On the sleeve of their debut album, the Paul Butterfield Blues Band were the very first to include the admonition Play It Loud. Now we can add “play it long.”
Paul Butterfield’s early ally in playing the blues probably says it best. When someone asked Michael Bloomfield to describe Butterfield, he said: “You can quote me on this, man. Butterfield’s something else. He feels it, he’s in there all the way. Butterfield is a blues singer. There’s no white bullshit with Butterfield, white-colored thing with him. He’s there. And if he was green, it wouldn’t make any difference. If he was a planaria, a tuna fish sandwich, Butterfield would be into the blues.”
Butterfield himself continued to record and appear after the breakup of his premier bands, but he’d fallen more or less completely out of the limelight by the time he passed away on May 4, 1987, at the age of 44 — the victim of a painkiller habit he’d picked up as the result of a long battle with peritonitis and subsequent complications.
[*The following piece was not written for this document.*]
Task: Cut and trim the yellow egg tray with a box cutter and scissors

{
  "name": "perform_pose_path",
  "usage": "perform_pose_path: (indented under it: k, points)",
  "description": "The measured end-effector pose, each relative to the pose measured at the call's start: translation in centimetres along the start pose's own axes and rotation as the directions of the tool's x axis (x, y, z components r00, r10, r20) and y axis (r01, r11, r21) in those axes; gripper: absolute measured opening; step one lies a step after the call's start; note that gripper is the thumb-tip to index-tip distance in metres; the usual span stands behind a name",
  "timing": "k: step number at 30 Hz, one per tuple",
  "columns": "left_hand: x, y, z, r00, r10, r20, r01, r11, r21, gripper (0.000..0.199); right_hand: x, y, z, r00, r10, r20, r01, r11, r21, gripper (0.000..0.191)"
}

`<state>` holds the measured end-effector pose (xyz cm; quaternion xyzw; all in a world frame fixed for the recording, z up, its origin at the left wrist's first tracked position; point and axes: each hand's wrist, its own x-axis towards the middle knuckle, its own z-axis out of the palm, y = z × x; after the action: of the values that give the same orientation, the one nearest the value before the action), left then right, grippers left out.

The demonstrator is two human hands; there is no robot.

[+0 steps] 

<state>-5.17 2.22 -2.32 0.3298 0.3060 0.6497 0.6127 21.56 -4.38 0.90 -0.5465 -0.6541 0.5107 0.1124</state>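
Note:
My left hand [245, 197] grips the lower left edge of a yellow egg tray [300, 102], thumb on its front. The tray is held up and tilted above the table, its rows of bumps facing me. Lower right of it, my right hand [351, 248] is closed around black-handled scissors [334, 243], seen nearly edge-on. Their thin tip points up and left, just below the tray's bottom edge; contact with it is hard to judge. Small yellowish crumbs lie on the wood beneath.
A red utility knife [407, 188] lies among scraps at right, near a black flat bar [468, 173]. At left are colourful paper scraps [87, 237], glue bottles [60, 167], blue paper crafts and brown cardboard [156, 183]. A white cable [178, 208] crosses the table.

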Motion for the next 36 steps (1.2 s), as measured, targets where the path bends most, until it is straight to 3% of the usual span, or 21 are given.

Even after his death, Paul Butterfield’s music didn’t receive the accolades that were so deserved. Outputting styles adopted from Howlin’ Wolf and Muddy Waters among other blues greats, Butterfield became one of the first white singers to rekindle blues music through the course of the mid-’60s. The result was a wonderfully messy and boisterous display of American-styled blues, with intensity and pure passion derived from every bent note. In front of all The Butterfield’s instruments is his marvelously dexterous and soulful harmonica, beautifully dictating a mood and a genuine feel that is no longer existent, even in today’s blues music.